Pour Corentin Lévesque, responsable territorial à l'ONF pour la Loire-Atlantique et la Vendée, ce qui est inquiétant en ce moment, ce sont les températures anormalement douces. On est en hiver, la nature devrait se reposer.
"On a l’impression qu'on n'a pas encore eu de pause réelle, dit-il, parce qu’il n’a pas fait suffisamment froid. Quand on coupe un arbre au printemps, de l’eau coule. Ce n’est pas le cas normalement en hiver. Or, des collègues qui ont coupé des arbres ont vu qu’il y avait encore des feuilles vertes ou encore de la sève dans certaines zones où il n’a pas fait suffisamment froid. Si la douceur se poursuit, la végétation pourrait reprendre d’ici la fin février. Elle a besoin d’une pause notamment pour la germination.
Vu la faiblesse des réserves accumulées l’an dernier, sans réserve, sans pause, la végétation pourrait en souffrir. On est dans l’incertitude de ce qui va se passer derrière
Corentin LévesqueResponsable territorial à l'ONF pour la Loire-Atlantique et la Vendée
Le risque d'un nouveau gel tardif
Cette douceur pourrait aussi favoriser le développement des scolytes, des insectes qui parasite de nombreux arbres. Dans le Maine-et-Loire, ils se sont déjà développés en certains lieux du fait des incendies de l'été dernier.

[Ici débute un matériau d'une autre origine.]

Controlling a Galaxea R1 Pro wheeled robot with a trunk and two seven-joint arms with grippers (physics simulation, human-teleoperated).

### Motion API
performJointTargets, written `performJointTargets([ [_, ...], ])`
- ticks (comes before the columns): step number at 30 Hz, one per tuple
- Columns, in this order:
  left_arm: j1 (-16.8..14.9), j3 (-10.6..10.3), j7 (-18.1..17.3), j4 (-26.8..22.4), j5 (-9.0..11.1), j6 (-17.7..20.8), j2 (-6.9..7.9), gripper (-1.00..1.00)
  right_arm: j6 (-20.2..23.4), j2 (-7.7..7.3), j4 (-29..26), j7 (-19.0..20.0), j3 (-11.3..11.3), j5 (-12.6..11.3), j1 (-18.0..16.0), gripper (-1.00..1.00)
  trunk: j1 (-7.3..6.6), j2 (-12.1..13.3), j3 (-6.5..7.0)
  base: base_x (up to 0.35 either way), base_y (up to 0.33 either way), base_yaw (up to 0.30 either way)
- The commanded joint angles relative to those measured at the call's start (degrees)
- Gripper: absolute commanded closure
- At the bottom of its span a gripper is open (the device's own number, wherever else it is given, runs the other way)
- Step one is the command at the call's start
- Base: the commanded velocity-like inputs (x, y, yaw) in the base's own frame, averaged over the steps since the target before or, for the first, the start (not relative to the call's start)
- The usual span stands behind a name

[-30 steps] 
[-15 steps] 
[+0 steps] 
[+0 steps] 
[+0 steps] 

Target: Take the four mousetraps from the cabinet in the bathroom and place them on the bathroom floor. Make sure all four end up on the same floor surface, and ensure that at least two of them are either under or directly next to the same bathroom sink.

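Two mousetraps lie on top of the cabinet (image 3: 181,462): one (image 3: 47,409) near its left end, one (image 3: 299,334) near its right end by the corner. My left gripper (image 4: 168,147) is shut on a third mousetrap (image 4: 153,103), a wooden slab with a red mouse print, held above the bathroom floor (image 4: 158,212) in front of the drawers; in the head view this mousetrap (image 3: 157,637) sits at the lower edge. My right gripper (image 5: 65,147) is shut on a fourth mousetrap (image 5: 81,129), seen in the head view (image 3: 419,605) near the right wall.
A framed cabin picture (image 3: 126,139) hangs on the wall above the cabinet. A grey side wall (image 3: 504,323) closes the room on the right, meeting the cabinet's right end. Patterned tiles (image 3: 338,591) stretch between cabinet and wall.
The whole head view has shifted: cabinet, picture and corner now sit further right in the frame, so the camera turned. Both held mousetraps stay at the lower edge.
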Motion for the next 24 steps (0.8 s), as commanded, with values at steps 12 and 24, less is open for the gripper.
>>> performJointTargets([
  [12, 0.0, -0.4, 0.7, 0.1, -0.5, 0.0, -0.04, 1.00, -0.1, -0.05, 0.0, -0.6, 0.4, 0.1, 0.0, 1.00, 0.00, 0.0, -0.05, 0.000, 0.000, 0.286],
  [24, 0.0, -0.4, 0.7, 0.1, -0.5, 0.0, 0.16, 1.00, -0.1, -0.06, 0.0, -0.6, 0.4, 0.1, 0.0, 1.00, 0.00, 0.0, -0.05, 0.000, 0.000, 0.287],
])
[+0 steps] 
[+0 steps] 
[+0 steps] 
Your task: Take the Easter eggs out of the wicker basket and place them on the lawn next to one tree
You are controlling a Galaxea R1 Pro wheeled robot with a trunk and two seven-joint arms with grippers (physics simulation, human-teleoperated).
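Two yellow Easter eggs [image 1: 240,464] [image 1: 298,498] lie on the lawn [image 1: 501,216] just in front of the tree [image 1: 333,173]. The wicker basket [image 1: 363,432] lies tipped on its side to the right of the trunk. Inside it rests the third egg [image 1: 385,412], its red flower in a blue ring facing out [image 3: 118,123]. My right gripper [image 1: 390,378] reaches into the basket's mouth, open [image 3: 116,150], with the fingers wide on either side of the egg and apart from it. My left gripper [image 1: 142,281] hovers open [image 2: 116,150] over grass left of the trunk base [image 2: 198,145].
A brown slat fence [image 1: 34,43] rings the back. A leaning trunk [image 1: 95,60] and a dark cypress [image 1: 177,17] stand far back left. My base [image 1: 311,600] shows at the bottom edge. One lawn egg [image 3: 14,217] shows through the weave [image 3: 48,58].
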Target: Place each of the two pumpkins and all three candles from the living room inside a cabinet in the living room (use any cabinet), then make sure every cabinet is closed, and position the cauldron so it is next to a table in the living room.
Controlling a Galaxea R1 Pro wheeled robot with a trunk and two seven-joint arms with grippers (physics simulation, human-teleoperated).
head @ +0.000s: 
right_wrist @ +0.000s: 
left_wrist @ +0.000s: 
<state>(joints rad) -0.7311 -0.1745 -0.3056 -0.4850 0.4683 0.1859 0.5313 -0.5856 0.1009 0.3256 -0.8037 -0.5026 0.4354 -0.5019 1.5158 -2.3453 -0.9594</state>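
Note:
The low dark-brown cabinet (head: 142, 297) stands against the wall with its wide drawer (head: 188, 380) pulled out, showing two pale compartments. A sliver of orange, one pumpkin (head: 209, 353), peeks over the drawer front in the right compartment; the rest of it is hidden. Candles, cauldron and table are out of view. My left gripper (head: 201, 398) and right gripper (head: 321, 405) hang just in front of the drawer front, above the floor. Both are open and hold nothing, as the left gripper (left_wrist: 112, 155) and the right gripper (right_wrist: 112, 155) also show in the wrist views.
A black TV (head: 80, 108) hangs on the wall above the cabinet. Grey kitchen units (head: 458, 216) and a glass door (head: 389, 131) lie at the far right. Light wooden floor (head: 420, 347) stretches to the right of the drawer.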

"L’autre risque, prévient Corentin Lévesque, c’est que si les bourgeons sortent et qu’il y a un gel, soit les pousses sont gelées et meurent, soit les arbres font une deuxième pousse et puisent encore dans leurs réserves."
Un gel après une reprise trop précoce due à une hiver trop doux est une menace potentielle pour les vergers.
Mais Guillaume Placier, le gérant des vergers de la ferme de la Chebuette, à Saint-Julien-de-Concelles, à l'est de Nantes, veut rester optimiste. Il est trop tôt selon lui pour s'inquiéter.
"Il y a encore le temps d’avoir du froid, dit-il, on n’est que début janvier. Les arbres sont très loin de redémarrer, la nature est bien faite."
"Quand on entend les oiseaux chanter le matin, c’est pas bon !"
Dans le vignoble, l'attitude serait plutôt au constat et à la résignation.
"Quand on entend les oiseaux chanter le matin, c’est pas bon ! D’habitude, ils ont froid, ils se font plus discrets", fait remarquer Marie Luneau qui exploite 35 hectares de vignes dans le muscadet du côté du Landreau, de Vallet et du Loroux-Bottereau, en Loire-Atlantique.
Si elle rappelle qu'il y a bien eu une période de froid à la fin de l'automne, force est de constater que, d'habitude, c'est en janvier qu'on connait ces températures basses.
Un climat normal, la vigneronne ne sait plus ce que ça veut dire depuis plusieurs années déjà.
"En 2015, se souvient-elle, on a fêté Noël dehors, il faisait 15°." Et elle s'attend à nouveau à avoir des gels tardifs et dangereux pour la vigne.
"On gèle tous les ans sur le domaine, témoigne-t-elle, là où nos parents gelaient une fois en 40 ans de carrière."
"Depuis plusieurs années, le froid arrive au mois d’avril, au moment de la sortie des bourgeons."
Marie LuneauViticultrice
La lutte contre le gel est devenu un nouveau métier dans l'activité de viticulteur. Marie a déjà fait livrer du matériel antigel comme des bougies pour ce printemps. Sur certaines parcelles, elle en mettra 400 par hectare.
"Tous les ans, vous avez à inclure dans vos frais de fonctionnement et donc de revente, le coût de ce matériel, déplore-t-elle. Et l’équipe doit aussi se rendre disponible." Car il faudra s'attendre à de longues nuits de veille.
"En 2021, on a tous gelé début mai, les changements climatiques sont toute l’année" constate Marie Luneau.